Hello,
So TINKERPOP-1278 (aka “Gremlin-Python”) has introduced the notion of Traversal
ByteCode.
https://github.com/apache/tinkerpop/blob/c34fe9fc2cee8bf231c7d4a2d52e746053273129/gremlin-core/src/main/java/org/apache/tinkerpop/gremlin/process/traversal/ByteCode.java
<https://github.com/apache/tinkerpop/blob/c34fe9fc2cee8bf231c7d4a2d52e746053273129/gremlin-core/src/main/java/org/apache/tinkerpop/gremlin/process/traversal/ByteCode.java>
In essence, ByteCode is the construction history of a traversal and is of the
form:
[string, object*]* // a list of (operator, arguments[])
The traversal
g.V(1).outE(‘created’).inV().
repeat(out(‘created’).in(‘created’)).times(5).
valueMap(’name’,’age’)
has a ByteCode representation as below:
[
[V, 1]
[outE, ‘created’]
[inV]
[repeat, [
[out, ‘created’]
[in, ‘created’]
]
[times, 5]
[valueMap, name, age]
]
Again, Gremlin is a simple language based on function concatenation and
nesting. Thats all there is to it. Thus, it forms a tree and trees are easy to
encode, distribute, serialize, decode, prune/optimize, search, etc. Moreover,
every programming language supports function composition and nesting and thus,
Gremlin is able to be hosted in any programming language.

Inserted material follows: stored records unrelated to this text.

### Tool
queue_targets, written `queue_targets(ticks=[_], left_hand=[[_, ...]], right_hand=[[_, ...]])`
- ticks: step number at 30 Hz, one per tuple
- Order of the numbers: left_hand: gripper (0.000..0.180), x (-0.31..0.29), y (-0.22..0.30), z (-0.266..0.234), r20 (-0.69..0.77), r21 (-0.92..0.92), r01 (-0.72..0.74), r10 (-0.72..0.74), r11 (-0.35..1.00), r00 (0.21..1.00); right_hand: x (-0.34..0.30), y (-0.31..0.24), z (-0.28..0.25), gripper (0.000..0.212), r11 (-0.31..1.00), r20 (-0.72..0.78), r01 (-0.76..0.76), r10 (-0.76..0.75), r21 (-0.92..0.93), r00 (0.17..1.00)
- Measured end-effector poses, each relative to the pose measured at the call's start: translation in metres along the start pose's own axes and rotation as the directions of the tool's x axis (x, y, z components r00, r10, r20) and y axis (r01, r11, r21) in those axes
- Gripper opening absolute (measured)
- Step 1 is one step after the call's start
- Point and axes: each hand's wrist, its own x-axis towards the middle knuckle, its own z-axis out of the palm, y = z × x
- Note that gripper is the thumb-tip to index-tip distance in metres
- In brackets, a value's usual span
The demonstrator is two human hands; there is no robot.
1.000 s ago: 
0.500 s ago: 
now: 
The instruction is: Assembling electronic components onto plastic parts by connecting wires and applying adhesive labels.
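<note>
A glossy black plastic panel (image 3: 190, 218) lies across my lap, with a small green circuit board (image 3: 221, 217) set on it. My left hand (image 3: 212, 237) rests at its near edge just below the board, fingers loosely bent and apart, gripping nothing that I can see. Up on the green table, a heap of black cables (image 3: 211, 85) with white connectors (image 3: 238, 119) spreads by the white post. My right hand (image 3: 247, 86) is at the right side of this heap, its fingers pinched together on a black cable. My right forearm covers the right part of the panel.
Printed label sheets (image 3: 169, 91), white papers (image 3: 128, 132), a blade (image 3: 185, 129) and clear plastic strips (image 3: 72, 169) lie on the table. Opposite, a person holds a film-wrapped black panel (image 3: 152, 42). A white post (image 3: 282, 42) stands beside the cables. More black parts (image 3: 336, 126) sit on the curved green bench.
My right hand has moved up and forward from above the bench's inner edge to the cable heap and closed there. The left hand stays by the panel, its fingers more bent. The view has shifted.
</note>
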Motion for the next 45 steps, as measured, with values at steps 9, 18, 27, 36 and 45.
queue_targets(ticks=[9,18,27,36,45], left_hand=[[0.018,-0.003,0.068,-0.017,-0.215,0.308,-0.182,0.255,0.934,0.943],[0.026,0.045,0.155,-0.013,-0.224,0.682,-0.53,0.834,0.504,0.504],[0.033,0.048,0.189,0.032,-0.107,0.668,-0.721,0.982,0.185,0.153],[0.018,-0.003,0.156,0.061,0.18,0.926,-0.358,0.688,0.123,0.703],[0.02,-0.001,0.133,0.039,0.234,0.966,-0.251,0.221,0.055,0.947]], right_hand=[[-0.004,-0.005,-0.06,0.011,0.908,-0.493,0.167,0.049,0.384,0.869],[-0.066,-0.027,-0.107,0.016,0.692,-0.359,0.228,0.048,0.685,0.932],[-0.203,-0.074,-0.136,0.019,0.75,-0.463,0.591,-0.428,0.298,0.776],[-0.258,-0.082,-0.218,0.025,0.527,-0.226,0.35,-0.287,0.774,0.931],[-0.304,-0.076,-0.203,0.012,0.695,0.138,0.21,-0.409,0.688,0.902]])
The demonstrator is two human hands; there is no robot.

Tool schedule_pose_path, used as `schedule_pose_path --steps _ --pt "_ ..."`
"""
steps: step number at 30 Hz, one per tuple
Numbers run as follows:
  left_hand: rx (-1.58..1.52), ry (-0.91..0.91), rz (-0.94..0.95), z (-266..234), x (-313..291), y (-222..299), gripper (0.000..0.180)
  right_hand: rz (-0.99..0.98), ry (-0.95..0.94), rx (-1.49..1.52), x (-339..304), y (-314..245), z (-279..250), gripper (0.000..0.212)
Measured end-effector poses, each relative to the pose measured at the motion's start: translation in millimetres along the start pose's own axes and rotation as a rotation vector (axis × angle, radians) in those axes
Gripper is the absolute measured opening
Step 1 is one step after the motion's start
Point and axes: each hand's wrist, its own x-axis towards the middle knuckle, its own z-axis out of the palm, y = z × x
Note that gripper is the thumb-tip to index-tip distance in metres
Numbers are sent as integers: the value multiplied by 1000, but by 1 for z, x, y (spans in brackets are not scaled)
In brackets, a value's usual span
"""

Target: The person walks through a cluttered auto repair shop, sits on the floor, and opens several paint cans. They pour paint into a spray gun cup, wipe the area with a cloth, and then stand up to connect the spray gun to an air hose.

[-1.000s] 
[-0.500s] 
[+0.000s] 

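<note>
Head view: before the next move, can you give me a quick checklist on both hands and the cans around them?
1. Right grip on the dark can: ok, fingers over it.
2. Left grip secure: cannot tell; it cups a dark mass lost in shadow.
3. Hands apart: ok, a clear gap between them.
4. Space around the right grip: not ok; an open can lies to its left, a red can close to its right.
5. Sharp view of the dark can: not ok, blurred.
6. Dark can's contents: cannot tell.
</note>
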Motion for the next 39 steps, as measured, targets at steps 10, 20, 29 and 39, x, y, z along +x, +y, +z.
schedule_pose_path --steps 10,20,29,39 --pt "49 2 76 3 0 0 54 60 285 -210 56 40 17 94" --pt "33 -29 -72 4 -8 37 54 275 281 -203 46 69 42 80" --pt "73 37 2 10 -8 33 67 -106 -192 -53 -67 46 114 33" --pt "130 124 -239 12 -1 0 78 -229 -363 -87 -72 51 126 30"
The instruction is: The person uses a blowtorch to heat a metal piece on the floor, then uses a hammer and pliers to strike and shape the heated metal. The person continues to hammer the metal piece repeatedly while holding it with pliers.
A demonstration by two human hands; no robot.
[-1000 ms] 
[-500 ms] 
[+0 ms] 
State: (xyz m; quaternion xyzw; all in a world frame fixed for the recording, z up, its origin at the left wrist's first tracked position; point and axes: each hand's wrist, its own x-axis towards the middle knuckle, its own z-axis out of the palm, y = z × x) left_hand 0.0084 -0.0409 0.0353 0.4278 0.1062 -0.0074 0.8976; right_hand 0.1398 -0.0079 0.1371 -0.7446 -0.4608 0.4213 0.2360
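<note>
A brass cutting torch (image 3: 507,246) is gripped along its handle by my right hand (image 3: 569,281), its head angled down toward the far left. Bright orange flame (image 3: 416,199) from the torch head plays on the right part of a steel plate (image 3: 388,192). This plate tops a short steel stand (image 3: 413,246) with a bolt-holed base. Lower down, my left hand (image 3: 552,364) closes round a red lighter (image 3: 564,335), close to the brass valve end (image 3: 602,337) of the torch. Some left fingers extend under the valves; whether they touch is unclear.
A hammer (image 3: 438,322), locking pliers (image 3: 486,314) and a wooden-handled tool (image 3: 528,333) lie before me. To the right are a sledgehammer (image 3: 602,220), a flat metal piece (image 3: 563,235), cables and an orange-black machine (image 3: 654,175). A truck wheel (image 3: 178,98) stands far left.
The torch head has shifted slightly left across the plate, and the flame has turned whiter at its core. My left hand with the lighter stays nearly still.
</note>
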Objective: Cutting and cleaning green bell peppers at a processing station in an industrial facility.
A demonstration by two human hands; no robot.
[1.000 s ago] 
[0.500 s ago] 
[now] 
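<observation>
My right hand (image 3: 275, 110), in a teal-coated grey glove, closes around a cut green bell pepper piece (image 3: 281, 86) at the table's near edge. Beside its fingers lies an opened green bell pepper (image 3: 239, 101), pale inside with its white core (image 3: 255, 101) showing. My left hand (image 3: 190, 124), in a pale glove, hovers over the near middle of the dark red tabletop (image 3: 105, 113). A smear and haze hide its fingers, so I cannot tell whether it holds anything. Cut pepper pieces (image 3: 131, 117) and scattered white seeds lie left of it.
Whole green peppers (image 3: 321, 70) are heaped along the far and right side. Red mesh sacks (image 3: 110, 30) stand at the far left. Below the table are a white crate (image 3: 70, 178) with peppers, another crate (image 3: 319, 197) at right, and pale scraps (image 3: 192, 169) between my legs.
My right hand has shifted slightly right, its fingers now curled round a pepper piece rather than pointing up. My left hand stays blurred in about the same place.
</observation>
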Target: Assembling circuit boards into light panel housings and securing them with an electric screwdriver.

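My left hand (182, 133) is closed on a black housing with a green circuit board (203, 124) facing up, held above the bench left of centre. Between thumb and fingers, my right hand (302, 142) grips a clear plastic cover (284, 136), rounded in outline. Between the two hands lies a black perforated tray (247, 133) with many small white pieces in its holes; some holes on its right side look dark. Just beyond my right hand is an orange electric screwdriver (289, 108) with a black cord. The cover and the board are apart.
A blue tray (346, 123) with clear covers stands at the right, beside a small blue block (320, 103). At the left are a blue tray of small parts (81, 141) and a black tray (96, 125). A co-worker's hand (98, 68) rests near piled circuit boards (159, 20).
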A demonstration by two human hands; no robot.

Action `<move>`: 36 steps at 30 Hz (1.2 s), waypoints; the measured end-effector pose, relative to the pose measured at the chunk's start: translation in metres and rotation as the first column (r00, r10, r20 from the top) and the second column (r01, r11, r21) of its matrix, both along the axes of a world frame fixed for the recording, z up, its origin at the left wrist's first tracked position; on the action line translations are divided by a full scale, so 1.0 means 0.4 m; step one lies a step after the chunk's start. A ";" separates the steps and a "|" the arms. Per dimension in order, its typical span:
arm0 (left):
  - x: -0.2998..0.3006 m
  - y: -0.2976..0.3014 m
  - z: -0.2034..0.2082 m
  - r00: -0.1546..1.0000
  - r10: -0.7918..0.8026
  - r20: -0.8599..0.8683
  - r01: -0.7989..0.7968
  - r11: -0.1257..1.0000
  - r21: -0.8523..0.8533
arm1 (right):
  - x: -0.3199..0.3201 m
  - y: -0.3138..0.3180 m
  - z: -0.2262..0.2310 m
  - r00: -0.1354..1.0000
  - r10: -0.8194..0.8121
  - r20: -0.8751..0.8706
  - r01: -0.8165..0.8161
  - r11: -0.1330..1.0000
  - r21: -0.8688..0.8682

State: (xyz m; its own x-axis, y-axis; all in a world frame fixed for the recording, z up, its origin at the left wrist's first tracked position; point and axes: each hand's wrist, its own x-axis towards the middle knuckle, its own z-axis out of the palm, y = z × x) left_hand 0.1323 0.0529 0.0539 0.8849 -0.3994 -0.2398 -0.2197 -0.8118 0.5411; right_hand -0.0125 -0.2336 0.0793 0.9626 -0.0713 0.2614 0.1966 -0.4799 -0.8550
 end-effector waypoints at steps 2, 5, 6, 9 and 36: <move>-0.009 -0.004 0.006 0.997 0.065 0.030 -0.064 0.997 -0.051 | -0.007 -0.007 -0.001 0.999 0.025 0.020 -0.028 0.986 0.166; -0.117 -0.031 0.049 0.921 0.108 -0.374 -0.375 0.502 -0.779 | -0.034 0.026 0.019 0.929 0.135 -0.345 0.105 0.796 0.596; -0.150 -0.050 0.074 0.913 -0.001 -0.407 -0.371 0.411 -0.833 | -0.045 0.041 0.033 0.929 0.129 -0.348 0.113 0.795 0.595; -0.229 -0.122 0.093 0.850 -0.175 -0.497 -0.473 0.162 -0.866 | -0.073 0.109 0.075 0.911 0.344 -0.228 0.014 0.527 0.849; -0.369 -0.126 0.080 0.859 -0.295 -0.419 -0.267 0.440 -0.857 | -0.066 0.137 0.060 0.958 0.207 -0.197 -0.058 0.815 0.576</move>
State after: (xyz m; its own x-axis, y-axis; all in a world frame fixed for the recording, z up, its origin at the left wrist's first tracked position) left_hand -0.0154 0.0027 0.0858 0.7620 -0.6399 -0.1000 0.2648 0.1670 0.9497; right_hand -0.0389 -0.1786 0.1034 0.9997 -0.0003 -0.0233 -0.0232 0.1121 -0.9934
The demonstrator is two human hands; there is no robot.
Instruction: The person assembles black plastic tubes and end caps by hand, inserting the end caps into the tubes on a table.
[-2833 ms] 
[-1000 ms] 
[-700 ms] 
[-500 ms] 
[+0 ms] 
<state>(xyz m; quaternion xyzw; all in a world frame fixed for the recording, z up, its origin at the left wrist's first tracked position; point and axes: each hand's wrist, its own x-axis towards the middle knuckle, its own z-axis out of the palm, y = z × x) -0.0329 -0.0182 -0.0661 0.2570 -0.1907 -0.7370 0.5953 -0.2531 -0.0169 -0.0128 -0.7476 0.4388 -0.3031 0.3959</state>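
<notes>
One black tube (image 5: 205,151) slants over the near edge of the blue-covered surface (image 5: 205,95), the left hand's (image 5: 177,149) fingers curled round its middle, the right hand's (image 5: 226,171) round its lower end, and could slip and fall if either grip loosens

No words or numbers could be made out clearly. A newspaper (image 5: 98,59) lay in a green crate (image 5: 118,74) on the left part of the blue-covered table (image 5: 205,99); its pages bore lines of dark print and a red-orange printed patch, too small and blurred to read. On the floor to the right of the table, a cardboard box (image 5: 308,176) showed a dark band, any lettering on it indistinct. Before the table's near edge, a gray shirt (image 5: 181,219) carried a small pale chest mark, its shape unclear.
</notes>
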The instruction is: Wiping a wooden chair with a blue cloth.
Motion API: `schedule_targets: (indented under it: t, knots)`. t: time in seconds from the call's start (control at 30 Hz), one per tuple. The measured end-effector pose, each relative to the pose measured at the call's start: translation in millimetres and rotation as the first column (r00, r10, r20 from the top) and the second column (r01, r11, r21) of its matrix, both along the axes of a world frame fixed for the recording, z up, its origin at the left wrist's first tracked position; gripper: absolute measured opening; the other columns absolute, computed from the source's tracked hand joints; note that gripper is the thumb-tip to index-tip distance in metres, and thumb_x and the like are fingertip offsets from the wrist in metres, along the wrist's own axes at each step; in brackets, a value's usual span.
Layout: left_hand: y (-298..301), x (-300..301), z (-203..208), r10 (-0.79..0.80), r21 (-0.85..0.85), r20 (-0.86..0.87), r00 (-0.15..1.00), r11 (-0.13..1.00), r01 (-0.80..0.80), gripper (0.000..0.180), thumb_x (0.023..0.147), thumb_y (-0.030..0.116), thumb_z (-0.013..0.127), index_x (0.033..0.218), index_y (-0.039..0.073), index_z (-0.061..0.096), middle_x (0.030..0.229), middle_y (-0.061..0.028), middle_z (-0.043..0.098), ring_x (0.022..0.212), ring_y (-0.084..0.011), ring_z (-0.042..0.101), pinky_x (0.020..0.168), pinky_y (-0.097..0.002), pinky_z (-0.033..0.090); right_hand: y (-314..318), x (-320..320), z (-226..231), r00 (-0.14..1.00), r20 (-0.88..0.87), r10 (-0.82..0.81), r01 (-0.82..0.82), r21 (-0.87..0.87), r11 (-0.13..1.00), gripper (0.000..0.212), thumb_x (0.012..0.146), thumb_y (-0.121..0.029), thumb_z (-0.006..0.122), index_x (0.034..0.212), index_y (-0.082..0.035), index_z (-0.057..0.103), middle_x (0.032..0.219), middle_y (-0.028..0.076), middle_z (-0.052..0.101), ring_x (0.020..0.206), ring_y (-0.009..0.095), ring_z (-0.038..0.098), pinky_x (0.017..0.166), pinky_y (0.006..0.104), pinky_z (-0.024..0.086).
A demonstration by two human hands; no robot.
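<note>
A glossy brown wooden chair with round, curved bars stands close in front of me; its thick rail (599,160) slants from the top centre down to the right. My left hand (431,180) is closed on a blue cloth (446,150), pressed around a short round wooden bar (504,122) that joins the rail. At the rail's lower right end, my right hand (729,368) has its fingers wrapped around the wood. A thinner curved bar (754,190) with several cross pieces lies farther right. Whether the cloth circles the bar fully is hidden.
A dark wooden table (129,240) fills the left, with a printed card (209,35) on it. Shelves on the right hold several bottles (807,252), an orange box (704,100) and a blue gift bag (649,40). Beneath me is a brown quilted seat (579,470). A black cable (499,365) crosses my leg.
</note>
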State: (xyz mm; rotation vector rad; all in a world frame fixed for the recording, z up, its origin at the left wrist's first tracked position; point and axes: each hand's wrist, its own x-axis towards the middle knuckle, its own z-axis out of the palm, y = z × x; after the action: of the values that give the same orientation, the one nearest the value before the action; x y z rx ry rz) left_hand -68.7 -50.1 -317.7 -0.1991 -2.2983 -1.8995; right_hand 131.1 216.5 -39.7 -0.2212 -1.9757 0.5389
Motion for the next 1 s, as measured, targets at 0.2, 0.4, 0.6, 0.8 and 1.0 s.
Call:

[http://tinkerpop.apache.org/gremlin.html
<http://tinkerpop.apache.org/gremlin.html>]
The benefit of ByteCode as it applies to TINKERPOP-1278 is that a Translator is
able to access the ByteCode of the traversal and then use that linear-nested
structure (wide-tree) to generate a traversal representation in another
language — e.g. Gremlin-Python, Gremlin-Ruby, Gremlin-JavaScript, etc.
Here is the Gremlin-Python translator that will turn ByteCode into
Gremlin-Python:
https://github.com/apache/tinkerpop/blob/c34fe9fc2cee8bf231c7d4a2d52e746053273129/gremlin-python/src/main/java/org/apache/tinkerpop/gremlin/java/translator/PythonTranslator.java
<https://github.com/apache/tinkerpop/blob/c34fe9fc2cee8bf231c7d4a2d52e746053273129/gremlin-python/src/main/java/org/apache/tinkerpop/gremlin/java/translator/PythonTranslator.java>
Here is the Gremlin-Groovy translator that will turn ByteCode into
Gremlin-Groovy:
https://github.com/apache/tinkerpop/blob/c34fe9fc2cee8bf231c7d4a2d52e746053273129/gremlin-groovy/src/main/java/org/apache/tinkerpop/gremlin/java/translator/GroovyTranslator.java
<https://github.com/apache/tinkerpop/blob/c34fe9fc2cee8bf231c7d4a2d52e746053273129/gremlin-groovy/src/main/java/org/apache/tinkerpop/gremlin/java/translator/GroovyTranslator.java>
Pretty simple, eh? So, why would you want Gremlin-Java to translate to
Gremlin-Groovy? Well, so you can code in Gremlin-Java and then have it execute
on GremlinServer via the GremlinGroovy JSR223 ScriptEngine. However, one can
imagine a Gremlin-Java->Gremlin-Java translator! What is that?! Well, it would
use reflection (or some more efficient mechanism) to reconstruct the
Gremlin-Java traversal from ByteCode generated from Gremlin-Java and thus, the
entire cluster/sever infrastructure is simply migrating ByteCode around as
opposed to worrying about language specific representation — e.g. it has
nothing to do with the JVM! Also, assume a Python-based graph database exists
that implements the GreminVM — Gremlin-Java can easily talk to it via ByteCode.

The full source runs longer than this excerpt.